Das Konzept des Erdsystems schließt auch die menschliche Gesellschaft mit ein. In vielen Fällen ist der Mensch der wesentliche Verursacher von Veränderungen im System Erde.

In den letzten Jahrzehnten des 20. Jahrhunderts hat sich eine fundamentale Wende im Denkansatz der Wissenschaften von der Erde vollzogen. Bis dahin hatten die einzelnen Komponenten des Erdsystems im Vordergrund wissenschaftlichen Interesses gestanden und waren von getrennten Disziplinen erforscht worden: die Ozeane von der Meereskunde, die Atmosphäre von der Meteorologie und Klimaforschung, die feste Erde von Geologie, Geochemie und Geophysik, und so weiter. Auch die vom Menschen verursachten Umweltprobleme wurden isoliert betrachtet, z.B. Luftbelastung, Wasserverschmutzung, Ozonloch, Klimawandel.
Mit dem dramatischen Anwachsen des Einflusses menschlicher Aktivitäten auf die Umwelt entstand der Begriff „Globaler Wandel“, der ausdrückt, dass sich unsere Umwelt im globalen Maßstab verändert und gleichzeitig quer durch alle Erdsystemkomponenten und wissenschaftliche Disziplinen erstreckt. Jede Änderung in einer einzelnen Komponente kann das ganze System beeinflussen, und Fernwirkungen und Rückkopplungen sind zentrale Eigenschaften des Erdsystems. Verändert man zum Beispiel die Zusammensetzung der Atmosphäre durch Zugabe von Kohlendioxid (CO2), so erwärmt sich das Klima, der Meeresspiegel wird höher, Gletscher schmelzen ab und Pflanzen wachsen schneller. Diese Änderungen wiederum beeinflussen die Zusammensetzung der Atmosphäre, wodurch vielfache Rückkopplungen und Querverbindungen entstehen.

System Erde

Das Erdsystem und seine Wechselwirkungen

Kompartimente des Erdsystems vom Erdkern bis zur oberen Atmosphäre und dem Strahlungsgürtel. Die Pfeile zeigen den Transfer von Masse, Wärme und Strahlung oder Kräfte zwischen den Kompartimenten. Pfeile in beide Richtungen bedeuten, dass die Kompartimente durch Rückkopplungen miteinander verbunden sind. Pfeile, die nur in eine Richtung führen, stehen für externe Antriebe, die auf das Kompartiment einwirken, d. h. die Eigenschaften des Systems reagieren auf den Einfluss, ohne dass die Einflussquelle selbst beeinflusst wird.

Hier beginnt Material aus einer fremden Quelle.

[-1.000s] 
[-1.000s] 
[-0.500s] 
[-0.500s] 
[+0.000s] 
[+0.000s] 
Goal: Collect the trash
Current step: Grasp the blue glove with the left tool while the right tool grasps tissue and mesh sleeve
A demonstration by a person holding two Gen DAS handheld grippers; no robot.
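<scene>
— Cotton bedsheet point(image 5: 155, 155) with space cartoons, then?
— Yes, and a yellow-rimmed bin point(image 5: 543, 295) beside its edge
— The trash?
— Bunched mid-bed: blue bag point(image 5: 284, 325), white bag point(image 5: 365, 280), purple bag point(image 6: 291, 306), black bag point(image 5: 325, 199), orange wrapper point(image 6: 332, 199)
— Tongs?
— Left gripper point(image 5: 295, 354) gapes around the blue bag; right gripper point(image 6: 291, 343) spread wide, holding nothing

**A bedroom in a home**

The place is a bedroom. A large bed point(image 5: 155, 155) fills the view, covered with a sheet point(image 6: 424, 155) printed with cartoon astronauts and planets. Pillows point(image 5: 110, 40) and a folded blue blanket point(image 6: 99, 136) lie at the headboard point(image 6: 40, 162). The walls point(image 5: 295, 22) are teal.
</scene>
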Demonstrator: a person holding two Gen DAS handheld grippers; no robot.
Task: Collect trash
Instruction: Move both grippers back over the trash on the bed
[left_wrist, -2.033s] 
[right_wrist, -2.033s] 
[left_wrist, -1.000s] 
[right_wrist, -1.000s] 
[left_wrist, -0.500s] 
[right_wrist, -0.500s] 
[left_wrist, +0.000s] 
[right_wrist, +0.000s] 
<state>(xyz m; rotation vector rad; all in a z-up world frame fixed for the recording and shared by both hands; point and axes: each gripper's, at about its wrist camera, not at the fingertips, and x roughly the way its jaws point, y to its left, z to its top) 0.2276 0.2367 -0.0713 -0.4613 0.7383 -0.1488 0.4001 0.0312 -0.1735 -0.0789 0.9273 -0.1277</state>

Das Erdsystem umfasst dabei ein gewaltiges Spektrum von Zeitskalen: von Milliarden Jahren für den Erdmantel bis hin zu Jahren oder weniger für Gase in der Atmosphäre. Antriebe durch menschliche Aktivitäten sind auf der rechten Seite dargestellt. Die moderne Systemtheorie besagt, dass das menschliche Verhalten durch Rückkopplungen mit dem Erdsystem beeinflusst wird. Diese Wechselwirkung ist hier dargestellt.